DIRECTIONS FOR THIS TASK: Before copying, set the pictures aside; then repeat every line below verbatim.

RAW DATA below:

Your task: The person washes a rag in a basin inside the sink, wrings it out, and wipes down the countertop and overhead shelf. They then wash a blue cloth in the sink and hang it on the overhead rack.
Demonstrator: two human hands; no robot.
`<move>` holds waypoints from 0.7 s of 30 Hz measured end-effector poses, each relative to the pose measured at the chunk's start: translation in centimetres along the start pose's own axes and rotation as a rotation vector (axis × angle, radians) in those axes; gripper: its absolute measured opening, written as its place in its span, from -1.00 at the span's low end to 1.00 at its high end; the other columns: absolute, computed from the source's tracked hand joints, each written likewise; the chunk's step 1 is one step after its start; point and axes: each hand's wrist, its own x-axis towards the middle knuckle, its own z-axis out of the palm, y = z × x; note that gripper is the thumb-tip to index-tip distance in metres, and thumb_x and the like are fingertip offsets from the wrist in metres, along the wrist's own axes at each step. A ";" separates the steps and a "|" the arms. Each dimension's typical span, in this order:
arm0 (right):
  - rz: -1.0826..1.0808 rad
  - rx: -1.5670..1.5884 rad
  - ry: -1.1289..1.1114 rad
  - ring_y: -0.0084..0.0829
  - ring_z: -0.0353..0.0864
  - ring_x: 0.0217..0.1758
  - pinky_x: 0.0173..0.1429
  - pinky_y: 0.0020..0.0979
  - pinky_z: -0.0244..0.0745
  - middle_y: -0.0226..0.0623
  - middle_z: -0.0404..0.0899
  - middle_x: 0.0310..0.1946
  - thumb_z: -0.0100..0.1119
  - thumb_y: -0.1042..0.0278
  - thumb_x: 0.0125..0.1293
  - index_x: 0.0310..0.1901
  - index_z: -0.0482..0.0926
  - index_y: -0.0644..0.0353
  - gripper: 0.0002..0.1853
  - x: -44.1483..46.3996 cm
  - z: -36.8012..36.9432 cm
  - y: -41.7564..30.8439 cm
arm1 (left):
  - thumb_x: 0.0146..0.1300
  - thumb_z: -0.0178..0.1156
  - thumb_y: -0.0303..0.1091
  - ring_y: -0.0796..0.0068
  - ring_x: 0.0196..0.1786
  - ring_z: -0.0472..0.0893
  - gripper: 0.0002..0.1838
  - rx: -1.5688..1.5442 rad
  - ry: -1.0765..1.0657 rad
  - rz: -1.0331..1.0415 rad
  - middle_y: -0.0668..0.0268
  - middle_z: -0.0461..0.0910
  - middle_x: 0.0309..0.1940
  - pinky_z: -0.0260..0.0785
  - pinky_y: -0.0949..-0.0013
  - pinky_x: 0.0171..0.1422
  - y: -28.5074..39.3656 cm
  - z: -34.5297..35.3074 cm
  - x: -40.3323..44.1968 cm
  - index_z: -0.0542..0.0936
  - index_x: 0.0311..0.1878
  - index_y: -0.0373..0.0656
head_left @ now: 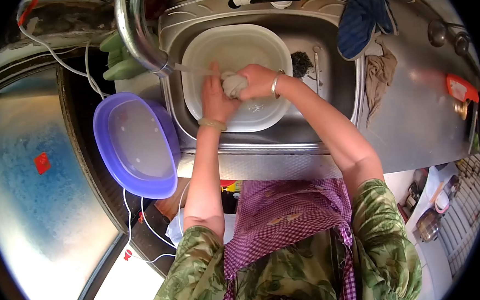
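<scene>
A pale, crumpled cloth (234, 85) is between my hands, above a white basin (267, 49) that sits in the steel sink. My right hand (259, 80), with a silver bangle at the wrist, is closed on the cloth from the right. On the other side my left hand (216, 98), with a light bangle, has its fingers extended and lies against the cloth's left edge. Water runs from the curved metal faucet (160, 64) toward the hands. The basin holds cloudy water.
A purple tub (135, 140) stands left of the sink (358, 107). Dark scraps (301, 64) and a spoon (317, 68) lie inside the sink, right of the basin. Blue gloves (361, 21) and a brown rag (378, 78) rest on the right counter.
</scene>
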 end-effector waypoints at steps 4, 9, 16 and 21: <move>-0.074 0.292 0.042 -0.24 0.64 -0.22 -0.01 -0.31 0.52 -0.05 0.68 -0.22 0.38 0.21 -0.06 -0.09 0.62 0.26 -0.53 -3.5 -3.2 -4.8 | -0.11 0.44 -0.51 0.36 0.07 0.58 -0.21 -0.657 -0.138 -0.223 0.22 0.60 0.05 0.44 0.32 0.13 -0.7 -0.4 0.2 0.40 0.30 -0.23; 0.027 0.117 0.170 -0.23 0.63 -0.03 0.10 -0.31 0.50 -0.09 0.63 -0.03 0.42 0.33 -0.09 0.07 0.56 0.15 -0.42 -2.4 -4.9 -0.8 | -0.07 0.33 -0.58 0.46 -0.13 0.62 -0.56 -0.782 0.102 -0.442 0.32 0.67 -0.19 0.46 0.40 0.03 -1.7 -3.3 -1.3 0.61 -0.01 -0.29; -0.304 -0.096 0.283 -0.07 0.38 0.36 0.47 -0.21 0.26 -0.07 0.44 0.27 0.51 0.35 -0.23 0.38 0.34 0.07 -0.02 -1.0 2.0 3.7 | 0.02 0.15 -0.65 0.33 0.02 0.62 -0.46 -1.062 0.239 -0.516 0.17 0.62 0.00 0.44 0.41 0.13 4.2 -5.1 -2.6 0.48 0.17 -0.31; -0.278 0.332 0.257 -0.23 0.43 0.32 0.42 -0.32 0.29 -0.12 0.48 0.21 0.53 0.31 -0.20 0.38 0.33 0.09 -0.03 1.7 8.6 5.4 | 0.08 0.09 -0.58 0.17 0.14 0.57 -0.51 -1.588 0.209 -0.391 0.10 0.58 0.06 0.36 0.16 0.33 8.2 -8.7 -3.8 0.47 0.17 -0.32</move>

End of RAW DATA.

ANSWER BELOW:
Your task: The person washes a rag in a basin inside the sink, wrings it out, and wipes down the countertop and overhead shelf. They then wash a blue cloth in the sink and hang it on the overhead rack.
Demonstrator: two human hands; no robot.
`<move>` holds waypoints from 0.7 s of 30 Hz measured end-effector poses, each relative to the pose measured at the chunk's start: translation in centimetres along the start pose's own axes and rotation as a rotation vector (axis × angle, radians) in those axes; gripper: its absolute measured opening, written as its place in its span, from -1.00 at the span's low end to 1.00 at its high end; the other columns: absolute, computed from the source's tracked hand joints, each written likewise; the chunk's step 1 is one step after its start; point and axes: each hand's wrist, its own x-axis towards the middle knuckle, its own z-axis out of the palm, y = z × x; note that gripper is the thumb-tip to index-tip distance in metres, and thumb_x and the like are fingertip offsets from the wrist in metres, along the wrist's own axes at each step. A ";" separates the steps and a "|" the arms. Each dimension's typical span, in this order:
arm0 (right):
  - rz: -1.0826..1.0808 rad
  - rx: -1.5670..1.5884 rad
  - ry: -1.1289..1.1114 rad
  - ring_y: -0.0084..0.0829
  - ring_z: -0.0353..0.0864
  - ring_x: 0.0217..0.1758
  - pinky_x: 0.0173..0.1429
  - pinky_y: 0.0020..0.0979
  - pinky_z: -0.0244..0.0745
  - middle_y: -0.0226..0.0623
  - middle_z: -0.0404..0.0899
  - middle_x: 0.0310..0.1946
  - thumb_z: -0.0100..0.1119
  - thumb_y: -0.1042..0.0278
  - thumb_x: 0.0125..0.1293
  - index_x: 0.0310..0.1901
  - index_z: -0.0482..0.0926
  - index_y: -0.0644..0.0353
  - gripper: 0.0002..0.1853
  - x: -44.1483..46.3996 cm
  - z: -36.8012..36.9432 cm
  - y: -41.7564..30.8439 cm
arm1 (left):
  - thumb_x: 0.0146..0.1300
  - thumb_z: -0.0178..0.1156
  - thumb_y: -0.0303..0.1091
  - ring_y: -0.0796..0.0068
  - ring_x: 0.0196..0.1786
  - ring_z: -0.0472..0.0893
  - gripper: 0.0002..0.1838
  - rx: -1.5688..1.5442 rad
  - ry: -1.0765..1.0657 rad
  - rz: -1.0331..1.0415 rad
  - middle_y: -0.0668..0.0268
  - middle_z: -0.0461..0.0910
  - middle_x: 0.0309..0.1940
  - pinky_z: -0.0260..0.0785
  - pinky_y: -0.0949..-0.0013
  - pinky_x: 0.0171..0.1422
  - y: -28.5074..39.3656 cm
  - z: -34.5297..35.3074 cm
  - x: -40.3323..44.1968 cm
  - index_z: -0.0542..0.0936
  - index_x: 0.0311..0.1878
  - index_y: -0.0373..0.0656
head_left @ now: 
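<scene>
A pale, crumpled cloth (234, 85) is between my hands, above a white basin (267, 49) that sits in the steel sink. My right hand (259, 80), with a silver bangle at the wrist, is closed on the cloth from the right. On the other side my left hand (216, 98), with a light bangle, has its fingers extended and lies against the cloth's left edge. Water runs from the curved metal faucet (160, 64) toward the hands. The basin holds cloudy water.
A purple tub (135, 140) stands left of the sink (358, 107). Dark scraps (301, 64) and a spoon (317, 68) lie inside the sink, right of the basin. Blue gloves (361, 21) and a brown rag (378, 78) rest on the right counter.
</scene>
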 end-effector waypoints at steps 4, 9, 16 and 21: <move>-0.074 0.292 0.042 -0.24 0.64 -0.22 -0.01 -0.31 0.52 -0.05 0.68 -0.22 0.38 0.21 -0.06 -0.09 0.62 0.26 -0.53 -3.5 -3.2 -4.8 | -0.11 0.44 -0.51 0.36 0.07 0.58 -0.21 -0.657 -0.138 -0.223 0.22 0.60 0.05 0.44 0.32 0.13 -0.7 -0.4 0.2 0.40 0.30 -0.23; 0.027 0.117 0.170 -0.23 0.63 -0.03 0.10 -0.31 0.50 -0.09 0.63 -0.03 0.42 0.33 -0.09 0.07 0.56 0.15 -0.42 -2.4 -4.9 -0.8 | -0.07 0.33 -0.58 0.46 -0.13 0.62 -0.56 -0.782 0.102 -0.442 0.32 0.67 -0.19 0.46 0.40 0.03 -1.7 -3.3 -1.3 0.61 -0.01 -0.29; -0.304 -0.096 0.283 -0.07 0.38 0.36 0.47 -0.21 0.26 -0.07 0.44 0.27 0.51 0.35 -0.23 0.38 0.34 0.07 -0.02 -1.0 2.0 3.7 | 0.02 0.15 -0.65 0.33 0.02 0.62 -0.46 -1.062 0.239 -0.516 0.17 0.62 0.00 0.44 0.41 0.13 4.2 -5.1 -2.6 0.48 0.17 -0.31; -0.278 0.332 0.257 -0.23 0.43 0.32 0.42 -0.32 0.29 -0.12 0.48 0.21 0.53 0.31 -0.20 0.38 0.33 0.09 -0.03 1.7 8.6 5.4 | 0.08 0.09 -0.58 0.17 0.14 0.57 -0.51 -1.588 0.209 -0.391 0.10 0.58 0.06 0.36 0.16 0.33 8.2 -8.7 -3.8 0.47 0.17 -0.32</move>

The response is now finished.